# [Try it]
Repeat, exactly and with no pictures, the lines that run from the beginning of the entries through the line containing "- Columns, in".

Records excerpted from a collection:
"""
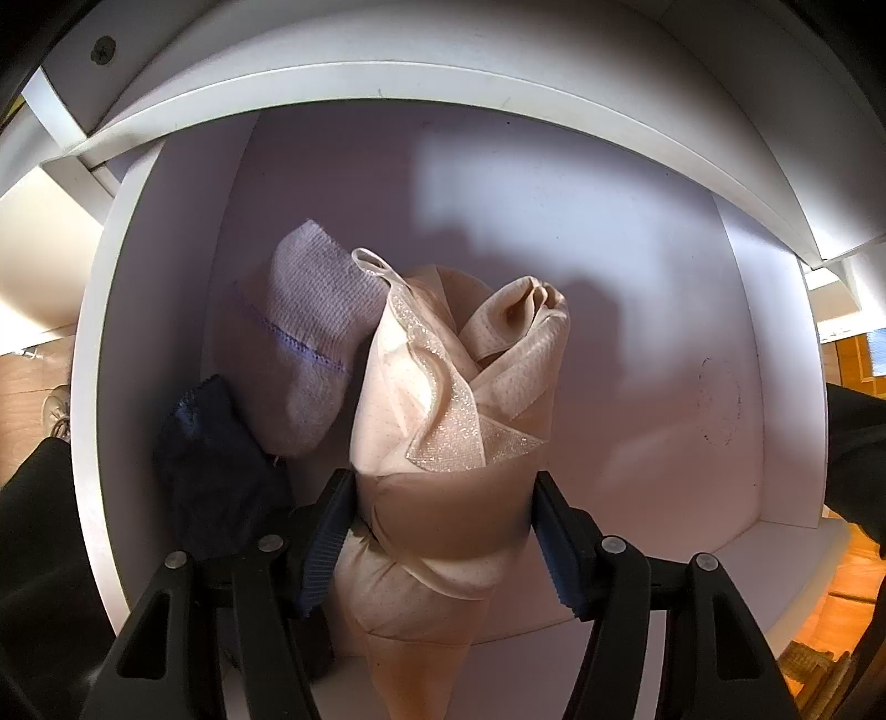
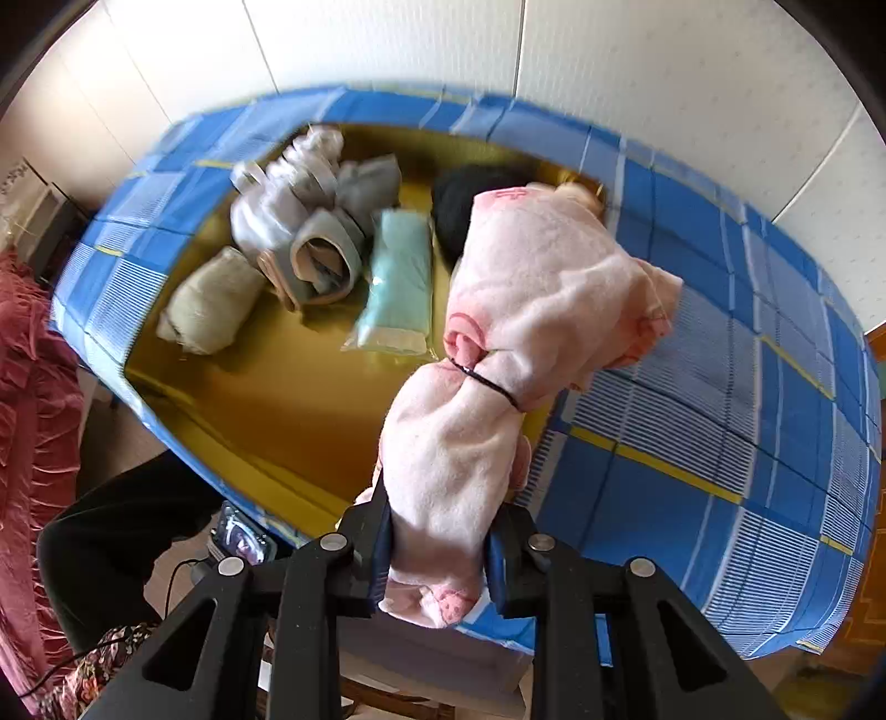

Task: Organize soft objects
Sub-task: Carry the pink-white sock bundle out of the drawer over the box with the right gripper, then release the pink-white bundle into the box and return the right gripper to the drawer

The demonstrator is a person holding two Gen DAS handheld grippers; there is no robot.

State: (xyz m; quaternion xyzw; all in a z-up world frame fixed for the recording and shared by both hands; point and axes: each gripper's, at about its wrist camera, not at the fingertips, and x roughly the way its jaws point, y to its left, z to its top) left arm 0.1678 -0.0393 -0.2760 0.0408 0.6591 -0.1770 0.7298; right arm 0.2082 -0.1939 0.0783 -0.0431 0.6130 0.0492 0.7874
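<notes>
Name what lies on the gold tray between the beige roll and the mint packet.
In the right wrist view, a grey bundle with peach trim lies between the beige roll and the mint packet on the gold tray.

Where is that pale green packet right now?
In the right wrist view, the pale green packet lies on the gold tray, between the grey rolled cloth and the held pink fleece bundle.

It was a home bedroom. A bed with a blue checked sheet (image 2: pixel 720 387) lay below the hand-held gripper, beside white wardrobe doors (image 2: pixel 387 44). A white shelf cubby (image 1: pixel 554 221) held rolled garments.
</notes>
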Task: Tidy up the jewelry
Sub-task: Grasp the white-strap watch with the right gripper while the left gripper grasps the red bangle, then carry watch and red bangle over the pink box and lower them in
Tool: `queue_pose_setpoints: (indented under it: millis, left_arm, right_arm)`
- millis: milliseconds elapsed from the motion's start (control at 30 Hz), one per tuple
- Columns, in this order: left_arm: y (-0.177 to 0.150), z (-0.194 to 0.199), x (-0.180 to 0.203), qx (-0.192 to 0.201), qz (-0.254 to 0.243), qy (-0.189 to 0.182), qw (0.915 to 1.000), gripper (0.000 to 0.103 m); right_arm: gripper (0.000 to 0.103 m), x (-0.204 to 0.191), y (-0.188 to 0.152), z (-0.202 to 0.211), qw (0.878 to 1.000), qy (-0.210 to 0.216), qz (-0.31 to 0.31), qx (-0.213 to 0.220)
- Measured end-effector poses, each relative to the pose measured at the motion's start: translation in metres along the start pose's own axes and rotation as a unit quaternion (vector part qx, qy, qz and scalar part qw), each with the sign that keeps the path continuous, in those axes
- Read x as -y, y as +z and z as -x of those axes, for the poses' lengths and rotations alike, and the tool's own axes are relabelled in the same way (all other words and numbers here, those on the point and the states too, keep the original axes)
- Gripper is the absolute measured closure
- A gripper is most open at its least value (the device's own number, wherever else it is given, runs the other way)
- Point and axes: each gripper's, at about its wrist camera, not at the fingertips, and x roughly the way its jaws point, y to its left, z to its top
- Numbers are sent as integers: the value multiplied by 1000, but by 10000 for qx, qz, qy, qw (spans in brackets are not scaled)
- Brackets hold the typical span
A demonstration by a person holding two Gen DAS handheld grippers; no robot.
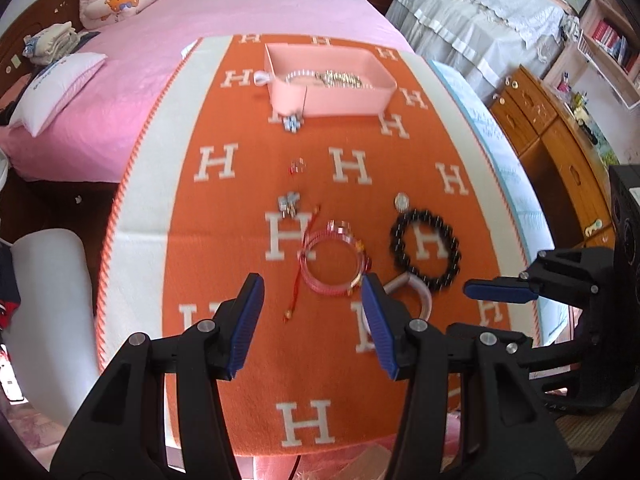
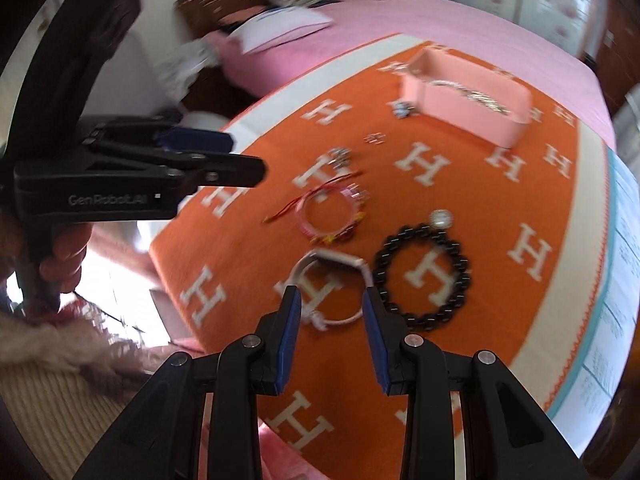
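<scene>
A pink box (image 1: 332, 92) (image 2: 472, 108) with silver jewelry inside sits at the far end of the orange blanket (image 1: 240, 264). Loose on the blanket lie a pink bangle with a red cord (image 1: 334, 260) (image 2: 328, 216), a black bead bracelet (image 1: 426, 250) (image 2: 424, 280), a pale bracelet (image 1: 416, 292) (image 2: 332, 292), a round silver piece (image 1: 402, 201) (image 2: 441, 218) and small charms (image 1: 289, 203) (image 2: 340, 157). My left gripper (image 1: 312, 300) is open, just short of the pink bangle. My right gripper (image 2: 330, 308) is open, its fingers either side of the pale bracelet.
The blanket covers a table beside a bed with a pink cover (image 1: 160, 40) and pillows (image 1: 60, 88). A wooden cabinet (image 1: 560, 152) stands to the right. A small blue-white charm (image 1: 292, 123) lies in front of the box. A white chair back (image 1: 48, 280) is at left.
</scene>
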Motion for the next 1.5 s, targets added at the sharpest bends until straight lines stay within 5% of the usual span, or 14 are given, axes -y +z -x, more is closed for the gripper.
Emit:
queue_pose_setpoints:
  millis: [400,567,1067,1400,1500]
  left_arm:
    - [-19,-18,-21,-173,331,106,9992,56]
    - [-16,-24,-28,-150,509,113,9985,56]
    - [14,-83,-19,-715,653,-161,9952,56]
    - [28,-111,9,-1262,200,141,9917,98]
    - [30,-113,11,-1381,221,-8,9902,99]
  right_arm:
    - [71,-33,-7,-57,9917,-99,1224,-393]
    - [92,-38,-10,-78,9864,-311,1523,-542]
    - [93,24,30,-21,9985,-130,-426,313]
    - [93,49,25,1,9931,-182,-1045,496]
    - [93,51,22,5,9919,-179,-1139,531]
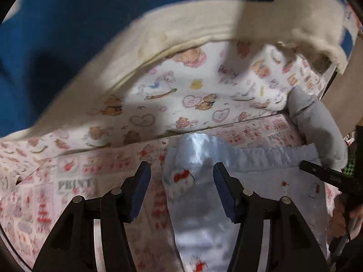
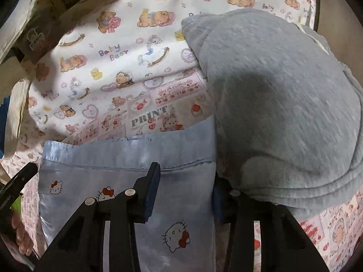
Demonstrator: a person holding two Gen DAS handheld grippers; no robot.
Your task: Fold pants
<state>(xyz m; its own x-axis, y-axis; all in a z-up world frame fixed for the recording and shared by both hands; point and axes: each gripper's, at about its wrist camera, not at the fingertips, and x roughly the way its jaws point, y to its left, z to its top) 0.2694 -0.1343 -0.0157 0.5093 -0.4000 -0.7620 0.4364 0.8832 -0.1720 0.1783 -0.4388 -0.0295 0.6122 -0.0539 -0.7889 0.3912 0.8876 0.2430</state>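
Both claws stood apart over the blue satin pants (image 2: 127, 176): left claw (image 1: 181, 176) straddling one edge, right claw (image 2: 186, 181) the other, ready to fold.

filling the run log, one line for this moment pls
step: fold pants | item: blue satin cat-print pants flat on printed sheet | left gripper jaws open above pants | right gripper at pants edge | grey garment beside
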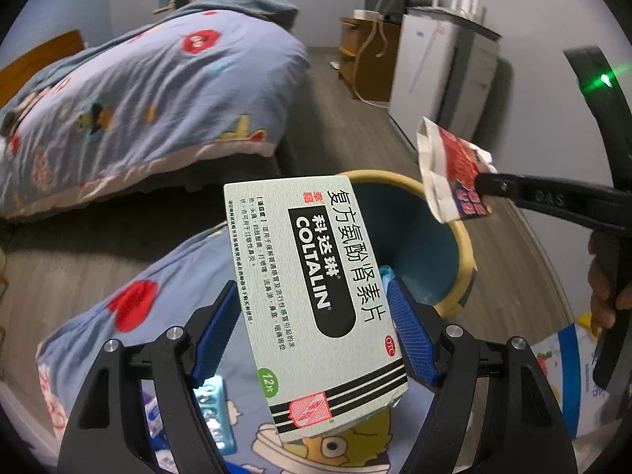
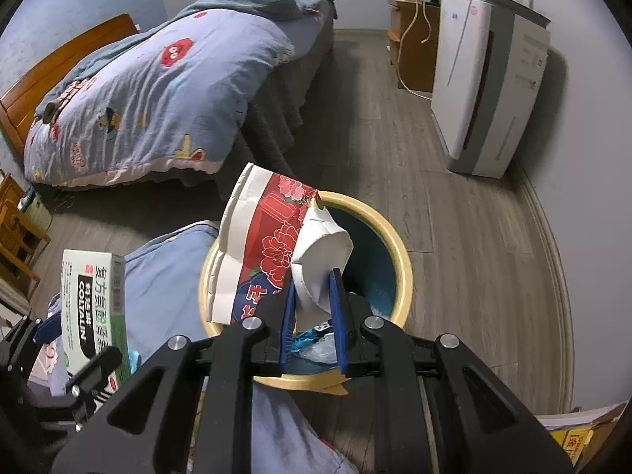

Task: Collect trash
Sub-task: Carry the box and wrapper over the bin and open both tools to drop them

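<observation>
The green-and-white medicine box (image 1: 316, 300) sits clamped across its width in the left gripper (image 1: 312, 324), jaws spread wide, beside the yellow-rimmed bin (image 2: 403, 260). Right gripper (image 2: 312, 308), nearly closed, pinches the crumpled red-flowered carton (image 2: 276, 237) right over the bin's mouth, bed quilt (image 2: 158, 94) behind.

Under your hands lies the grey wood-plank floor (image 2: 466, 237). On it stands the round yellow-rimmed bin with a teal inside (image 2: 403, 260), near you at centre. A blue cartoon-print quilt (image 2: 166, 284) lies just left of the bin. Far left stands the dark-skirted bed (image 2: 284, 106); far right, the white and grey appliance (image 2: 486, 91).
</observation>
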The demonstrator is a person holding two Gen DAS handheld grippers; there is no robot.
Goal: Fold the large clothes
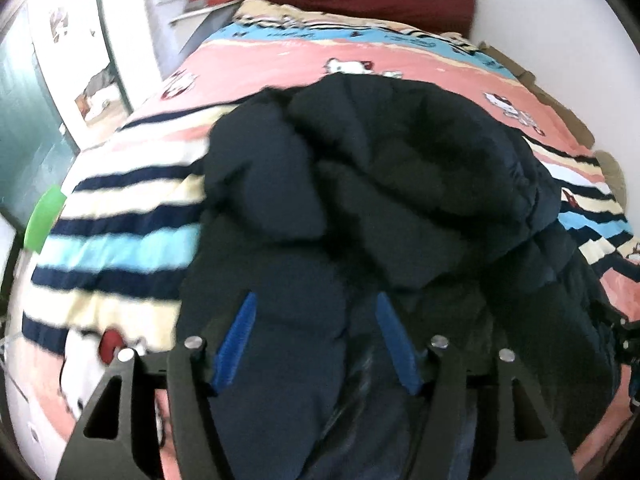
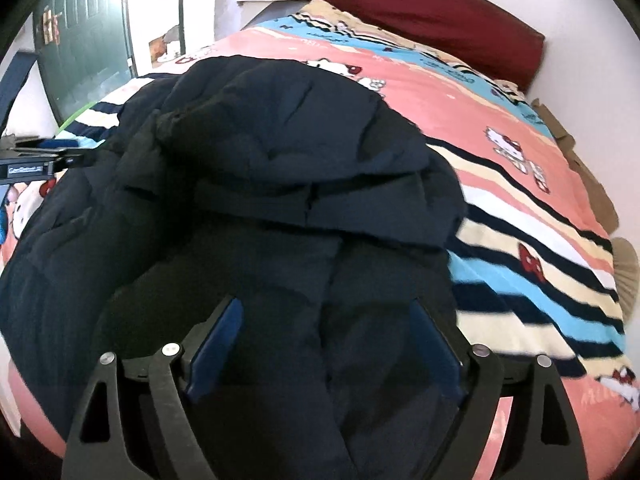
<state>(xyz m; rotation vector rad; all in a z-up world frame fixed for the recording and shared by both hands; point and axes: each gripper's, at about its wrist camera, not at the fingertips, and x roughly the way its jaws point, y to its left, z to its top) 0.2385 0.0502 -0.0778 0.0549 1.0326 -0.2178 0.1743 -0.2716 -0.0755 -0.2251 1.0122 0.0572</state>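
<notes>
Grippers (image 1: pixel 314 340) (image 2: pixel 324 344) — jaws wide over jacket (image 1: pixel 380 184)

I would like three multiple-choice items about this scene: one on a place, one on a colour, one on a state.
1. Where does the dark jacket lie?
A. on the bed blanket
B. on a chair
C. on the floor

2. What colour is the headboard?
A. green
B. dark red
C. white

3. How do the jaws of the right gripper stand?
A. shut tight with nothing between
B. out of view
C. apart, with jacket fabric between them

Answers:
1 A, the striped cartoon blanket shows all around the jacket.
2 B, it is dark red against the white wall.
3 C, the blue pads stand wide apart.
</notes>
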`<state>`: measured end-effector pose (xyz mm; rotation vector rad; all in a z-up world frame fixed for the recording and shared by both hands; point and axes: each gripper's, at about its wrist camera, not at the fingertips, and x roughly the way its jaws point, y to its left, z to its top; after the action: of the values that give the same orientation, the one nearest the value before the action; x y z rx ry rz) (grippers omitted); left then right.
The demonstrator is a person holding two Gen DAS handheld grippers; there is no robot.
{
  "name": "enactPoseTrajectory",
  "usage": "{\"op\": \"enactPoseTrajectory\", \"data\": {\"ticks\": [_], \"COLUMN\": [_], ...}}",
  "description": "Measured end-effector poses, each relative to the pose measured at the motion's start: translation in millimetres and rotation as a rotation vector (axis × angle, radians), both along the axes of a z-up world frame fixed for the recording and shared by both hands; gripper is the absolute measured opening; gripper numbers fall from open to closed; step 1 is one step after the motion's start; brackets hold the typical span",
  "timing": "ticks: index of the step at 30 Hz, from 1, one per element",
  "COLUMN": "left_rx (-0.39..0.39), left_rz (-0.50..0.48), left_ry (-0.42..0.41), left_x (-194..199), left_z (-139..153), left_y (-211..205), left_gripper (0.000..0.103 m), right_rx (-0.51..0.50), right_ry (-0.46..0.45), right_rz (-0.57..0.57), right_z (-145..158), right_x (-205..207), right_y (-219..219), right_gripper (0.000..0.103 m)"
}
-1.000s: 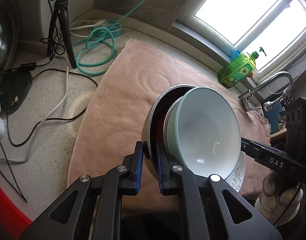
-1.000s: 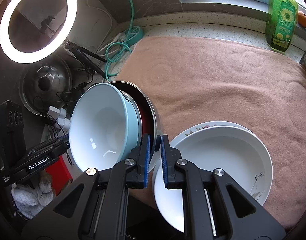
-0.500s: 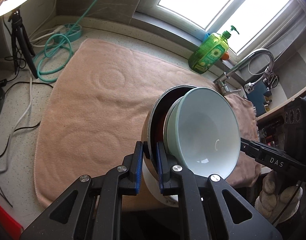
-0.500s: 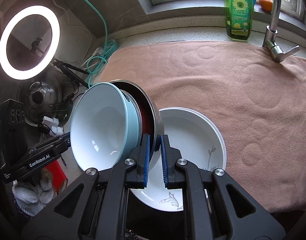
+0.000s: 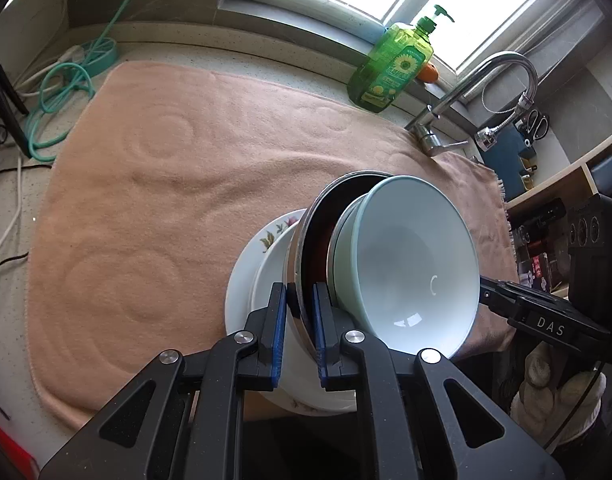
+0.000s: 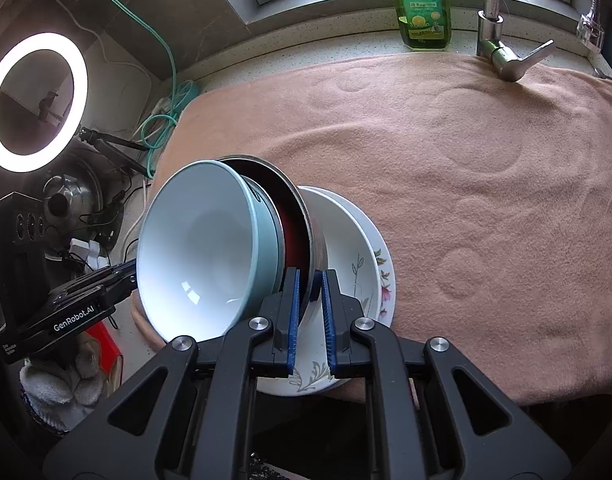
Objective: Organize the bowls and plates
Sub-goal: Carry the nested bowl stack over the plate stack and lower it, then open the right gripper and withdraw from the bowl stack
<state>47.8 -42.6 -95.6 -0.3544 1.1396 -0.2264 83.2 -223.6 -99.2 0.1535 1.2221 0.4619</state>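
A steel bowl (image 5: pixel 312 220) with a dark red inside holds a pale blue bowl (image 5: pixel 410 264) nested in it. My left gripper (image 5: pixel 299 312) is shut on the steel bowl's rim. My right gripper (image 6: pixel 309 292) is shut on the opposite rim of the steel bowl (image 6: pixel 312 236), with the pale blue bowl (image 6: pixel 201 252) to its left. Both hold the stack tilted above white plates (image 5: pixel 245 280) stacked on a floral plate (image 6: pixel 380 280) at the towel's near edge.
A pink towel (image 5: pixel 177 184) covers the counter. A green soap bottle (image 5: pixel 390 68) and a tap (image 5: pixel 466 96) stand at the back by the window. Cables (image 5: pixel 61 84) lie at the left. A ring light (image 6: pixel 33 100) and a pot lid (image 6: pixel 69 204) are at the far left.
Both grippers, still shut on the steel bowl, have carried the bowl stack right along the towel to above the stacked plates. The views swung toward the tap and window.
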Motion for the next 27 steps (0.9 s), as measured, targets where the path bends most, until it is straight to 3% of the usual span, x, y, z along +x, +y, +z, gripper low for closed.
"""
# [Solution for this problem]
Task: Organize soft objects
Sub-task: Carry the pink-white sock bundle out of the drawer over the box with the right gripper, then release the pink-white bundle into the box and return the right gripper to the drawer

The demonstrator is a person holding two Gen DAS handheld grippers; there is no robot.

State: (xyz m; quaternion xyzw; all in a z-up world frame fixed for the recording and shared by both hands; point and axes: each gripper's, at about its wrist camera, not at the fingertips, and x roughly the way its jaws point, y to its left, z to its top) left arm 0.1678 -0.0393 -0.2760 0.0408 0.6591 -0.1770 0.7298; right arm 0.2082 -0.1939 0.0783 -0.0431 0.6130 0.0492 0.7874
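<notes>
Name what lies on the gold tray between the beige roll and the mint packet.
In the right wrist view, a grey bundle with peach trim lies between the beige roll and the mint packet on the gold tray.

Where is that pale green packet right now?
In the right wrist view, the pale green packet lies on the gold tray, between the grey rolled cloth and the held pink fleece bundle.

It was a home bedroom. A bed with a blue checked sheet (image 2: pixel 720 387) lay below the hand-held gripper, beside white wardrobe doors (image 2: pixel 387 44). A white shelf cubby (image 1: pixel 554 221) held rolled garments.
</notes>
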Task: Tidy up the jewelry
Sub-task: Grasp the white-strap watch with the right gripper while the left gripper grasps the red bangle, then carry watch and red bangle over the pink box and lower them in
Tool: `queue_pose_setpoints: (indented under it: millis, left_arm, right_arm)`
- millis: milliseconds elapsed from the motion's start (control at 30 Hz), one per tuple
- Columns, in this order: left_arm: y (-0.177 to 0.150), z (-0.194 to 0.199), x (-0.180 to 0.203), qx (-0.192 to 0.201), qz (-0.254 to 0.243), qy (-0.189 to 0.182), qw (0.915 to 1.000), gripper (0.000 to 0.103 m); right_arm: gripper (0.000 to 0.103 m), x (-0.204 to 0.191), y (-0.188 to 0.152), z (-0.202 to 0.211), qw (0.878 to 1.000), qy (-0.210 to 0.216), qz (-0.31 to 0.31), qx (-0.213 to 0.220)

The work on the exercise is done.